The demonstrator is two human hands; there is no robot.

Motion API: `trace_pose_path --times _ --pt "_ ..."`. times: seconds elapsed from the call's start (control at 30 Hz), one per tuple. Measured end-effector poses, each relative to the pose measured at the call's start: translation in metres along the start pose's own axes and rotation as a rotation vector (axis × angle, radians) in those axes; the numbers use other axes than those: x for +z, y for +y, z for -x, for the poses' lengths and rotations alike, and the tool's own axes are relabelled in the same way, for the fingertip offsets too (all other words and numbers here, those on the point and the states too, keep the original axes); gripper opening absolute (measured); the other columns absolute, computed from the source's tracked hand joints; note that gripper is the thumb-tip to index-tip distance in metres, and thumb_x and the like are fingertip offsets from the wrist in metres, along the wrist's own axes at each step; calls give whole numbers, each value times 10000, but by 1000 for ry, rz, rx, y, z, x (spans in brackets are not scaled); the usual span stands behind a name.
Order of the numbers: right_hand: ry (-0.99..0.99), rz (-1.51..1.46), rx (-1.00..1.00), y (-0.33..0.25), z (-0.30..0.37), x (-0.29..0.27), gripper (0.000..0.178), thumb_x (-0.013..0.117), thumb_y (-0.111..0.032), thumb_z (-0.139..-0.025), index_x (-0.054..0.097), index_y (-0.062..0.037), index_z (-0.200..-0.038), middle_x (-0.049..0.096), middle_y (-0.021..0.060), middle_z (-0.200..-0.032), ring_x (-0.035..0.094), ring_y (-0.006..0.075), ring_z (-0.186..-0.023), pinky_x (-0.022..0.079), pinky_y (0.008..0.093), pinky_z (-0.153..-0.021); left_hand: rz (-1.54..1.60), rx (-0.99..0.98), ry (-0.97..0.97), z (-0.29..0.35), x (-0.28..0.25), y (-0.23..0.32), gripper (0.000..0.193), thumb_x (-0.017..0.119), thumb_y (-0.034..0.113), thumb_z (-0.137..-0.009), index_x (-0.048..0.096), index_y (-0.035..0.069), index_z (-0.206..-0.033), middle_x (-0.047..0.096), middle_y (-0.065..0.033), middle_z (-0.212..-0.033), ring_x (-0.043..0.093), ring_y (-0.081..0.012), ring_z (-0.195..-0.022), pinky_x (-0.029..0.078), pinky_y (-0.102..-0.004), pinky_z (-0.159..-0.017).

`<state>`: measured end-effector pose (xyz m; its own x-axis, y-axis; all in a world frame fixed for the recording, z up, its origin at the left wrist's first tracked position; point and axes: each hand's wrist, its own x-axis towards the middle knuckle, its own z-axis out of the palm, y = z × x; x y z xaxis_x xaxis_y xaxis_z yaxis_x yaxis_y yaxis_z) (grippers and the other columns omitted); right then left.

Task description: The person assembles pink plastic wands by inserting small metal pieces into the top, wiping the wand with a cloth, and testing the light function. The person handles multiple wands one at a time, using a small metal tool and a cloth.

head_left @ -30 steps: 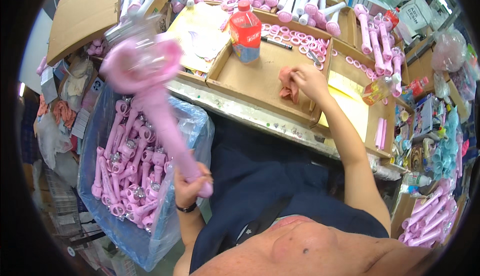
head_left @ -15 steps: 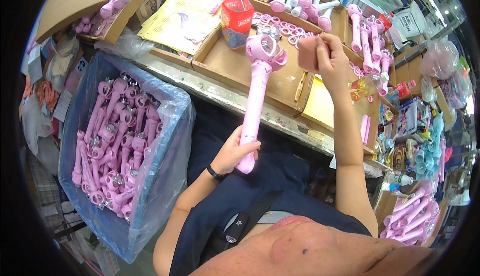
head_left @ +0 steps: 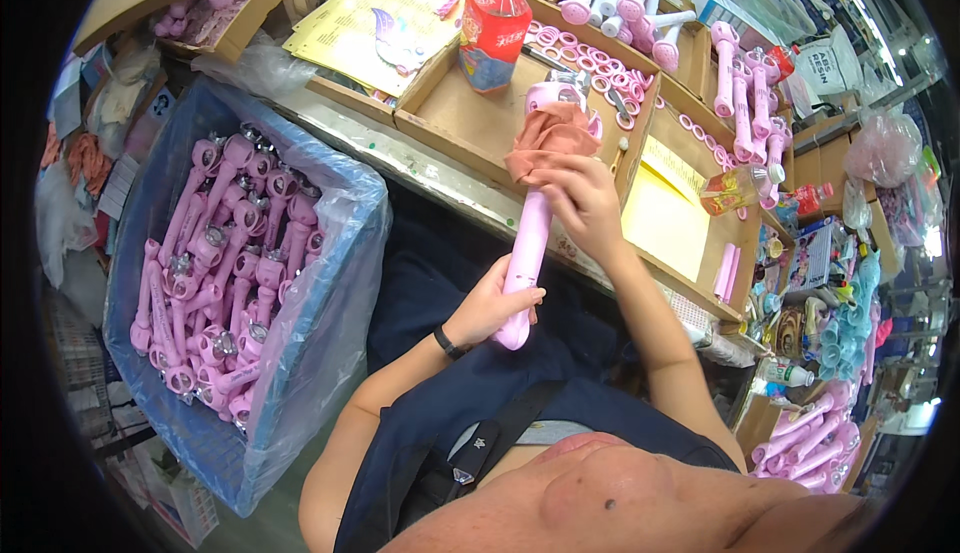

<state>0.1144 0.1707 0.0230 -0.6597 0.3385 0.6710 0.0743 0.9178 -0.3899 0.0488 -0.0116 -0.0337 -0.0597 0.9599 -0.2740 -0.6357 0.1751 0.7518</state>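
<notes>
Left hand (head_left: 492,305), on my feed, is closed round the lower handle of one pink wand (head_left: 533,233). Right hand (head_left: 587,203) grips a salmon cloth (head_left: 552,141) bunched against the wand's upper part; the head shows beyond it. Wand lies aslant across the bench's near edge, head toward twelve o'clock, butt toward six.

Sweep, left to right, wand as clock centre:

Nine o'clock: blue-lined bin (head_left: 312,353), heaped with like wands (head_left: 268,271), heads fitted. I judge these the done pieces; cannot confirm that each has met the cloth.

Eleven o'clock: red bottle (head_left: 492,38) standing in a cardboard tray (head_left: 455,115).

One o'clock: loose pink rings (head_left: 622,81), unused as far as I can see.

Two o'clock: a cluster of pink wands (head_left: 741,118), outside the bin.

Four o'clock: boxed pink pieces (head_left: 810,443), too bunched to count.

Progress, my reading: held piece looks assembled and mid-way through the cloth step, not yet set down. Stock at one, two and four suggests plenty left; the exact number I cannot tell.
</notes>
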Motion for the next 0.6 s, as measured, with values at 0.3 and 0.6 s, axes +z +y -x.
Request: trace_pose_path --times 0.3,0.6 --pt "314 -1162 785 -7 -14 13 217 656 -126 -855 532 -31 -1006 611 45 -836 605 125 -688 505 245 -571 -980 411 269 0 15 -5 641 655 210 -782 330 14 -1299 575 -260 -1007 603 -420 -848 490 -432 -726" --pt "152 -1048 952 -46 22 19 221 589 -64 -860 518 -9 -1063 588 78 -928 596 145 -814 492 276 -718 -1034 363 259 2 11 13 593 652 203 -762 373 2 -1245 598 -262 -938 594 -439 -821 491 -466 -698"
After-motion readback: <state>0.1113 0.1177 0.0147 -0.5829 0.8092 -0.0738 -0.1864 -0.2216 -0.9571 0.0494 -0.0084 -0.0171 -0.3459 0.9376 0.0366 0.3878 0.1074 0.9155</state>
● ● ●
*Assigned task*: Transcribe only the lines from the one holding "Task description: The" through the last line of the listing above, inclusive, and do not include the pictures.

*Result of the exercise*:
Task description: The person assembles pink plastic wands by inserting small metal pieces into the top, wiping the wand with a cloth, and testing the light function. The person handles multiple wands one at a time, using a small metal tool and a cloth.

head_left @ -30 steps: 
head_left @ -15 steps: 
head_left @ +0 steps: 

<state>0.1144 0.1707 0.0230 -0.6597 0.3385 0.6710 0.0743 0.9178 -0.3899 0.0488 -0.0116 -0.0337 -0.0597 0.9599 -0.2740 -0.6357 0.1751 0.7518</state>
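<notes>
Left hand (head_left: 492,305), on my feed, is closed round the lower handle of one pink wand (head_left: 533,233). Right hand (head_left: 587,203) grips a salmon cloth (head_left: 552,141) bunched against the wand's upper part; the head shows beyond it. Wand lies aslant across the bench's near edge, head toward twelve o'clock, butt toward six.

Sweep, left to right, wand as clock centre:

Nine o'clock: blue-lined bin (head_left: 312,353), heaped with like wands (head_left: 268,271), heads fitted. I judge these the done pieces; cannot confirm that each has met the cloth.

Eleven o'clock: red bottle (head_left: 492,38) standing in a cardboard tray (head_left: 455,115).

One o'clock: loose pink rings (head_left: 622,81), unused as far as I can see.

Two o'clock: a cluster of pink wands (head_left: 741,118), outside the bin.

Four o'clock: boxed pink pieces (head_left: 810,443), too bunched to count.

Progress, my reading: held piece looks assembled and mid-way through the cloth step, not yet set down. Stock at one, two and four suggests plenty left; the exact number I cannot tell.
</notes>
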Motion for the next 0.6 s, as measured, with values at 0.3 and 0.6 s, axes +z +y -x.
Request: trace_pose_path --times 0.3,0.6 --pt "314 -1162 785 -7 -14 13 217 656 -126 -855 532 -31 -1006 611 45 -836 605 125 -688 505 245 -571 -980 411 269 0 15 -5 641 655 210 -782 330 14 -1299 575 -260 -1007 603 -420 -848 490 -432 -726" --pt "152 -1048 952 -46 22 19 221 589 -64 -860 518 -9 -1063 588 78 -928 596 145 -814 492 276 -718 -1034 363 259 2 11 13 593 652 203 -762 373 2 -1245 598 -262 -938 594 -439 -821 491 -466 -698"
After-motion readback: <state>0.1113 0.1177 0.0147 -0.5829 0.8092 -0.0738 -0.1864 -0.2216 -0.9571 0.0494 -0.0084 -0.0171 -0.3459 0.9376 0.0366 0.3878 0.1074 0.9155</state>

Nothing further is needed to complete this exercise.